Reputation: 135
Need to know the difference between spaCy's en and en_core_web_sm model.
I am trying to do NER with Spacy.( For Organization name) Please find bellow the script I am using
import spacy
nlp = spacy.load("en_core_web_sm")
text = "But Google is starting from behind. The company made a late push \
into hardware, and Apple’s Siri, available on iPhones, and Amazon’s \
Alexa software, which runs on its Echo and Dot devices, have clear
leads in consumer adoption."
doc = nlp(text)
for ent in doc.ents:
print(ent.text, ent.start_char, ent.end_char, ent.label_)
And above providing me no output. But when I use “en” model
import spacy
nlp = spacy.load("en")
text = "But Google is starting from behind. The company made a late push \
into hardware, and Apple’s Siri, available on iPhones, and Amazon’s \
Alexa software, which runs on its Echo and Dot devices, have clear
leads in consumer adoption."
doc = nlp(text)
for ent in doc.ents:
print(ent.text, ent.start_char, ent.end_char, ent.label_)
it provides me desired output: Google 4 10 ORG Apple’s Siri 92 104 ORG iPhones 119 126 ORG Amazon 132 138 ORG Echo and Dot 182 194 ORG
What is going wrong in this? Please help.

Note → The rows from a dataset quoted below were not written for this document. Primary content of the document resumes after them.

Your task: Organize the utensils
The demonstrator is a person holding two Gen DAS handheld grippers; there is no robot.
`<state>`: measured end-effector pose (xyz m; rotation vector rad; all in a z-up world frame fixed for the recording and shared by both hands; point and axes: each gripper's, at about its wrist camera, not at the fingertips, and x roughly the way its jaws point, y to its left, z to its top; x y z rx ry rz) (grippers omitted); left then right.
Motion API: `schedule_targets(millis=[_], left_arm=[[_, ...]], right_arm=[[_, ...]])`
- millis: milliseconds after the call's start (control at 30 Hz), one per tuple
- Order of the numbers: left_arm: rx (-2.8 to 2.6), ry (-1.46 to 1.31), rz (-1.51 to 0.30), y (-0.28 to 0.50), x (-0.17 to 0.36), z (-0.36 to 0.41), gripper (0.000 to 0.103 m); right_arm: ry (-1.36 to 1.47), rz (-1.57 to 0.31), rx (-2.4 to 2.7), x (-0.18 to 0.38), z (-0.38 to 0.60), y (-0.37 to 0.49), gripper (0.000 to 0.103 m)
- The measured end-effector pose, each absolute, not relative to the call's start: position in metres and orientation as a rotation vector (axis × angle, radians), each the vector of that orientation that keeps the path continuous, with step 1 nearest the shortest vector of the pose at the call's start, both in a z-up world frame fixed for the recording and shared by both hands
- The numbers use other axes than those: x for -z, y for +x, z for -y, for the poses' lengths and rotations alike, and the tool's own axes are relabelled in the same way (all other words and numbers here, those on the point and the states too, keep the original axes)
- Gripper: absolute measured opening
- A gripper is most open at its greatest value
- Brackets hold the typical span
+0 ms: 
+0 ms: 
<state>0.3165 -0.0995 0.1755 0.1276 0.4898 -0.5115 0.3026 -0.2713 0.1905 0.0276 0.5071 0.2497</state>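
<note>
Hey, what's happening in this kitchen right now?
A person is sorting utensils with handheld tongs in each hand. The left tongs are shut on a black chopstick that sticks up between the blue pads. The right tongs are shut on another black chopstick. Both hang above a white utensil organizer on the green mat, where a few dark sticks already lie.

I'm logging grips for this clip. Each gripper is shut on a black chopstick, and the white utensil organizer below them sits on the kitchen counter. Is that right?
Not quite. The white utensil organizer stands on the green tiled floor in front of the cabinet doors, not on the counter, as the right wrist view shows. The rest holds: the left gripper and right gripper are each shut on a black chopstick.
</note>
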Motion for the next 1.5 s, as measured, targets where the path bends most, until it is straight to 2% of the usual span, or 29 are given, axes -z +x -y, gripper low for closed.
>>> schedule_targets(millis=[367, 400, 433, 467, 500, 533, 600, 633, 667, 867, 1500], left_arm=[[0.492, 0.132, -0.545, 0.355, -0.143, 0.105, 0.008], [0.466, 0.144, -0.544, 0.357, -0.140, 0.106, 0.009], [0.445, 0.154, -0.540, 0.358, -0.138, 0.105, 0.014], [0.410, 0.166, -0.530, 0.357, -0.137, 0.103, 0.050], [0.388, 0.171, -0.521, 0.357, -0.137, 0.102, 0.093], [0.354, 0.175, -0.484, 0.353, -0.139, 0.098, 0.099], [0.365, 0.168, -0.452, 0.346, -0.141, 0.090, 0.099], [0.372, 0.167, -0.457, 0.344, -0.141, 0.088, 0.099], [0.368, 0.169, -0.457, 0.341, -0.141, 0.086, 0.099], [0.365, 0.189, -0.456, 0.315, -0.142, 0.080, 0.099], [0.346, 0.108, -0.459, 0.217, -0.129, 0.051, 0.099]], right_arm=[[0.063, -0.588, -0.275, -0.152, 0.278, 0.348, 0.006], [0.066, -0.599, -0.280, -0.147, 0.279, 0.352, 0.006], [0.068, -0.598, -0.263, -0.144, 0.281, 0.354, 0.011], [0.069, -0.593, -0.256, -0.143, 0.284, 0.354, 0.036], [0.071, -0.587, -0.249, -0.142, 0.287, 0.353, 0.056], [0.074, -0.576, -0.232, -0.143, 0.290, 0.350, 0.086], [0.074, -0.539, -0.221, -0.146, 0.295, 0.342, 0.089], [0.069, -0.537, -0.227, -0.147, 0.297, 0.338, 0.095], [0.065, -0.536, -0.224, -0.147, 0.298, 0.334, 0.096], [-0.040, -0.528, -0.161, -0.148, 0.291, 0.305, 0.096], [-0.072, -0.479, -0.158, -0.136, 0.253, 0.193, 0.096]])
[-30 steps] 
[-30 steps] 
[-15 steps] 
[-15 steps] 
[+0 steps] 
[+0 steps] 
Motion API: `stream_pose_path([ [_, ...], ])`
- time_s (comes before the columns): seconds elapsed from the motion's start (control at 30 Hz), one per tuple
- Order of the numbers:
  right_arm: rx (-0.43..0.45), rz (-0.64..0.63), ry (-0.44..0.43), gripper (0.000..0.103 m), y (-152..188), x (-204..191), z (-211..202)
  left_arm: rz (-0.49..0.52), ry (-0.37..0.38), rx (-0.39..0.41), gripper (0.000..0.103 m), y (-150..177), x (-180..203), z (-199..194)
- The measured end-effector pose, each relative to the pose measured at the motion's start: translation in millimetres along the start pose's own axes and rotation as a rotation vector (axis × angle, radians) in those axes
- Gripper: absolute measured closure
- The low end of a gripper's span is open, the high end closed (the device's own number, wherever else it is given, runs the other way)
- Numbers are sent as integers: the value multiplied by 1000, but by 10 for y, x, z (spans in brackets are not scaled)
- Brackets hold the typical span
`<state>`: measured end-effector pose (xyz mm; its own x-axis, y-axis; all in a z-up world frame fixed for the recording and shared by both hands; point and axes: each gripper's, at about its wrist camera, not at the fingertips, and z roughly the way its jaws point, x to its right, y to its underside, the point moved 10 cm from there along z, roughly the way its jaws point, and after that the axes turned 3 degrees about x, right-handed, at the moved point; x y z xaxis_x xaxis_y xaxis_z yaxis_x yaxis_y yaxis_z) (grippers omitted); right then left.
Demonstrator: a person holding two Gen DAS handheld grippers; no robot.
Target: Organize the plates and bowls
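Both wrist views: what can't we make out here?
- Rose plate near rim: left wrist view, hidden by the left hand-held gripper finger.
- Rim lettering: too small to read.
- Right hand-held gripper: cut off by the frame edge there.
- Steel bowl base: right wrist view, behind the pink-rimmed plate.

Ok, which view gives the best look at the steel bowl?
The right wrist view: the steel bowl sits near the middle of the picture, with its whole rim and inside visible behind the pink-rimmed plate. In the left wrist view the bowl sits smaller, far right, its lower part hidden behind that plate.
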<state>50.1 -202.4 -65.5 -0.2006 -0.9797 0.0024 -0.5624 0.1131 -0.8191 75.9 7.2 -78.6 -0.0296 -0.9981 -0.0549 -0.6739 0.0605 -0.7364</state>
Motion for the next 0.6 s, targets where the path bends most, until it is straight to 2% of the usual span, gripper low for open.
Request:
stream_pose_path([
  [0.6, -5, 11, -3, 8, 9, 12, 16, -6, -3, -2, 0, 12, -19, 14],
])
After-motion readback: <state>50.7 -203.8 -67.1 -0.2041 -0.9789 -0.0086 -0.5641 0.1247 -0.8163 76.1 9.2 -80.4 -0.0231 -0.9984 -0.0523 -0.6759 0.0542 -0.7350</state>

can I use en_core_web_sm model to have the same output like en model. if so please advice how to do it. Python 3 script with pandas df as input are solicited. Thanks
Upvotes: 1
Views: 890
Reputation: 16
Loading spacy.load('en_core_web_sm')
instead of spacy.load('en')
should help.
Upvotes: 0
Reputation: 2079
So each model is a Machine Learning model trained on top of a specific corpus (a text 'dataset'). This makes it so that each model can tag entries differently - especially because some models were trained on less data than others.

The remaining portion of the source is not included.